Institute for European Global European Studies

Veranstalter:
Institute for European Global European Studies

Gastvorlesung / Vortrag

Talk by Elisa Sevilla:"Moving birds, snails and tarantulas across the Atlantic in the 19th Century: History of the South American specimen collections in Europe"

Elisa Sevilla is professor of history at the San Francisco de Quito University.

This talk traces how the natural history collections made both by people living in America or European travelers to Ecuador, Colombia and Peru were transported, and then kept and studied in Europe. We will discuss the scientific networks that span the Atlantic and included traveler naturalists from Europe and the Americas, local collectors, guides and hosts, diplomats, merchants and sailors. We will then focus on two less known expeditions from the German speaking Europe: 1) Ludwig Karl Schmarda who visited Ecuador as part of his travels around the world between 1855 and 1856, and 2) The German Jesuit naturalists Christian Boetzkes and Theodor Wolf who participated in the establishment of the Quito Polytechnic School in 1870-1876.

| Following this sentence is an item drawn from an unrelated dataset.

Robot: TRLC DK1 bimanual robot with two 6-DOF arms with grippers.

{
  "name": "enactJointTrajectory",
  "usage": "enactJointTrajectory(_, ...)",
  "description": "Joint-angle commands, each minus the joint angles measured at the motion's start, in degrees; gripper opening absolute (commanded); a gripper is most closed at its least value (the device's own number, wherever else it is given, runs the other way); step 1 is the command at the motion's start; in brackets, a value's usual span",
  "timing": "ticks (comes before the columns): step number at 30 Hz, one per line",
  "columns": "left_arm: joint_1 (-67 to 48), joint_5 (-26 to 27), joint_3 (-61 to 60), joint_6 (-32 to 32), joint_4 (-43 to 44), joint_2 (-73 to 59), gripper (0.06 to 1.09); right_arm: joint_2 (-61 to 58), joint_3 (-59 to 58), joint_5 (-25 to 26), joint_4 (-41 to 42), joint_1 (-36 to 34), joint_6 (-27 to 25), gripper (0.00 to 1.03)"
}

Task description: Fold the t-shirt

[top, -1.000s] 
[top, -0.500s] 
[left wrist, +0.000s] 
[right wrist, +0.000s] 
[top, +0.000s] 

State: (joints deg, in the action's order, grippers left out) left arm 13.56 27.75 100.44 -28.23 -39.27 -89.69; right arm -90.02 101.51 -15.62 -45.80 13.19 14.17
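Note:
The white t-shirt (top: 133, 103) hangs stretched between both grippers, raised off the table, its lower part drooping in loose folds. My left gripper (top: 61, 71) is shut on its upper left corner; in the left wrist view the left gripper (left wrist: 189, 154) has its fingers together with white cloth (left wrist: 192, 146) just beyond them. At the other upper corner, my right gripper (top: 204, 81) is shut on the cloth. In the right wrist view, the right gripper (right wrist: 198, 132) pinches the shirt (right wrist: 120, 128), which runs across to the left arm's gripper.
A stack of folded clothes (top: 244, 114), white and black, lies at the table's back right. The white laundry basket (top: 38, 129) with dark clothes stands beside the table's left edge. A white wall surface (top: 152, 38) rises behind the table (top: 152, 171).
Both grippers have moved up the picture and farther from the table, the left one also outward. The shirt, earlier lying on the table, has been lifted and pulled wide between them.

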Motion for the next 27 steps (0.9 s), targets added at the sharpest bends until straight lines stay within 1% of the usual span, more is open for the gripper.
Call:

We will analyse Schmarda’s travel diary published in 1861 as “Reise um die Erde in den Jahren 1853–1857” as well as the Jesuits Theodor Wolf and Christian Boetzkes’ published works and manuscripts to talk about their practices of collection of zoological specimens and the participation of local people in this process. We will then discuss how the collections moved across the Atlantic to different scholars and museums in Europe, including Schmarda’s zoological specimens in the Naturhistorisches Museum Wien, the Jesuits bird collections at Konstanz University, and snails studied by Konrad Miller now hosted at the British Natural History Museum.